Ян: — Зачем вы печатаете по новой орфографии, да еще Бог с маленькой буквы пишете?

Крымов: — Новая орфография не большевиками выдумана. А Бог с маленькой буквы — но ведь и человек с маленькой пишется.

(Когда мы это рассказывали Зайцеву, то Кирилл Осипович заметил: — А вы не сказали ему, что и свинья с маленькой пишется?)

Восхищался Толстым: — Сидел он у меня до самого рассвета и много интересного рассказывал. Я считаю, что из прежней литературы только 4 писателя, Иван Алексеевич. Вам, может быть, эта компания не понравится — вы, Куприн, Горький и Алексей Толстой. […]

Потом он спрашивал о своих произведениях.
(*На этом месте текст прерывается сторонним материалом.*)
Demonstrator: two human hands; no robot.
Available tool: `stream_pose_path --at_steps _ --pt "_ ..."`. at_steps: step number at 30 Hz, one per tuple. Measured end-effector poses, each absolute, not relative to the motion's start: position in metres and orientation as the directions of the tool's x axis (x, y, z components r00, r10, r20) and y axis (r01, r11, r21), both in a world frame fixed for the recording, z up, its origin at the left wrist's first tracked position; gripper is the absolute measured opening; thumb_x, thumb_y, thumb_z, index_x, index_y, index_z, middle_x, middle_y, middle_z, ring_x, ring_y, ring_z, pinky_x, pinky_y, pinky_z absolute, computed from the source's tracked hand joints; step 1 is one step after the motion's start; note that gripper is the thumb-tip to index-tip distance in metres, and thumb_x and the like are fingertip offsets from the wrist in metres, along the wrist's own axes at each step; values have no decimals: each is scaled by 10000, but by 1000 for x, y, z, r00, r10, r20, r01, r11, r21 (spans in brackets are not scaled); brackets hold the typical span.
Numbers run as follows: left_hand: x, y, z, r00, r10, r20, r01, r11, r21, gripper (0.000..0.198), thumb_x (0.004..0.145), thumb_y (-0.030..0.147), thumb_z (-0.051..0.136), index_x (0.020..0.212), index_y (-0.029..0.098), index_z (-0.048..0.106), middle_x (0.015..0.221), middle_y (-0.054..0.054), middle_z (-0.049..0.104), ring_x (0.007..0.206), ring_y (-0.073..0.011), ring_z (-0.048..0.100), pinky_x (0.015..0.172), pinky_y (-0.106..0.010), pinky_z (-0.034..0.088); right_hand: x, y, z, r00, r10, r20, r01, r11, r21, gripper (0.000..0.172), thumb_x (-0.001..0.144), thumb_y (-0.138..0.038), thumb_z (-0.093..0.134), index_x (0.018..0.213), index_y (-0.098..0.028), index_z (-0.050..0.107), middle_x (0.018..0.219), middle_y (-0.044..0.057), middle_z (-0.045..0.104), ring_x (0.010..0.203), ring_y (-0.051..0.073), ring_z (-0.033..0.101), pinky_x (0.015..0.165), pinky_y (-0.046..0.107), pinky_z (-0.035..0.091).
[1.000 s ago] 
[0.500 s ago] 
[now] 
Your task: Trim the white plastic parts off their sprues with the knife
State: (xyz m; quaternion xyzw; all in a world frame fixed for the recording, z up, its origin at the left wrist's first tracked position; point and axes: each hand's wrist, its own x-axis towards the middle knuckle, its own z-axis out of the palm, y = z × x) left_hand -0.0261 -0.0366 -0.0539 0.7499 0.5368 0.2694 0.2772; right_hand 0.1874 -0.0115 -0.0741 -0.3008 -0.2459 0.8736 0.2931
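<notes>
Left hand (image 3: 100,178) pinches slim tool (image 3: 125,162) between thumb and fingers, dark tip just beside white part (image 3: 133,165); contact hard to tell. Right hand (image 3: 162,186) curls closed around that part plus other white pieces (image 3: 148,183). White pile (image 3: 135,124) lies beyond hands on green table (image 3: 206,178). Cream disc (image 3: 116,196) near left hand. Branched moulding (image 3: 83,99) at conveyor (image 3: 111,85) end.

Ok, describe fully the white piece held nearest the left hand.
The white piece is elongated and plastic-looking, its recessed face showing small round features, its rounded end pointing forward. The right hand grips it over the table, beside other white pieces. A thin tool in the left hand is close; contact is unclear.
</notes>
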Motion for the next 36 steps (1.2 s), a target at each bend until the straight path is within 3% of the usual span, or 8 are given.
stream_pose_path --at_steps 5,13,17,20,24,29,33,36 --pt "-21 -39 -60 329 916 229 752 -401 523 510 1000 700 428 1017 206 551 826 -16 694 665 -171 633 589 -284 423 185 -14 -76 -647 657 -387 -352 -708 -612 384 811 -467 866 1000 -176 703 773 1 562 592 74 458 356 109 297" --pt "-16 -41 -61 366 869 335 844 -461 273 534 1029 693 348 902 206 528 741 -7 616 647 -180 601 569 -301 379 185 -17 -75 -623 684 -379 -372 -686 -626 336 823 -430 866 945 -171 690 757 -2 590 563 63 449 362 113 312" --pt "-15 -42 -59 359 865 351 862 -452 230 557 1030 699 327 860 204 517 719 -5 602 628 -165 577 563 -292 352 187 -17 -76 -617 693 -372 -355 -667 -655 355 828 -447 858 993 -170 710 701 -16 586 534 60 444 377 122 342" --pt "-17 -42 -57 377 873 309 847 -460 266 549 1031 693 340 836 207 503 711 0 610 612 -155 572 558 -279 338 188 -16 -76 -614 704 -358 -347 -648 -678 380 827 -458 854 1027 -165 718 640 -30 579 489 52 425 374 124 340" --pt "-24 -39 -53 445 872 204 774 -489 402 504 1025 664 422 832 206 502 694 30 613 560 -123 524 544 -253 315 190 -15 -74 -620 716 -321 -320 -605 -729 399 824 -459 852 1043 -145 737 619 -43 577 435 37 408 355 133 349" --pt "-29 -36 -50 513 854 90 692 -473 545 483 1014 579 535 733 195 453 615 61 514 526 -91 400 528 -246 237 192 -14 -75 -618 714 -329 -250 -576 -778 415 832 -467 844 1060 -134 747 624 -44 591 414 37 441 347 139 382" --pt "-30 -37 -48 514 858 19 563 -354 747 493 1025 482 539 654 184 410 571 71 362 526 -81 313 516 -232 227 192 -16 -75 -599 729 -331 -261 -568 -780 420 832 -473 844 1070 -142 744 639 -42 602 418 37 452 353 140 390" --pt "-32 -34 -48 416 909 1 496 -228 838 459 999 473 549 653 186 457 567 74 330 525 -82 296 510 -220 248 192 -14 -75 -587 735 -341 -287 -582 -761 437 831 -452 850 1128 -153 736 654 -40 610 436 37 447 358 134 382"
Ян сказал ему, что он во всех и во всем видит только скверное, точно ничего нет хорошего ни в людях, ни в религии. Даже тяжело читать. […]


29 сентября.

Канун моих именин, заказали немного лучший обед и завтрак. В доме так мало денег, что нельзя завтра будет никуда отправиться. […]

Интересное письмо получили от Манухиной. Много верного написано в нем о Скобцовой. «[…] Задалась хорошей и мудрой целью — организовать общежитие для женской эмигрантской молодежи6. […] Денег, конечно, никаких, но веры в предначертанье благого, в помощь Божию — большая. […] Очень хорошее впечатление осталось у меня от этой монахини совсем нового духа и душевного стиля. Много в ней светлой веселости, врожденной доброты, и при этом разумность, даже рассудительность и деловитость русской женщины-хозяйки. […]». […]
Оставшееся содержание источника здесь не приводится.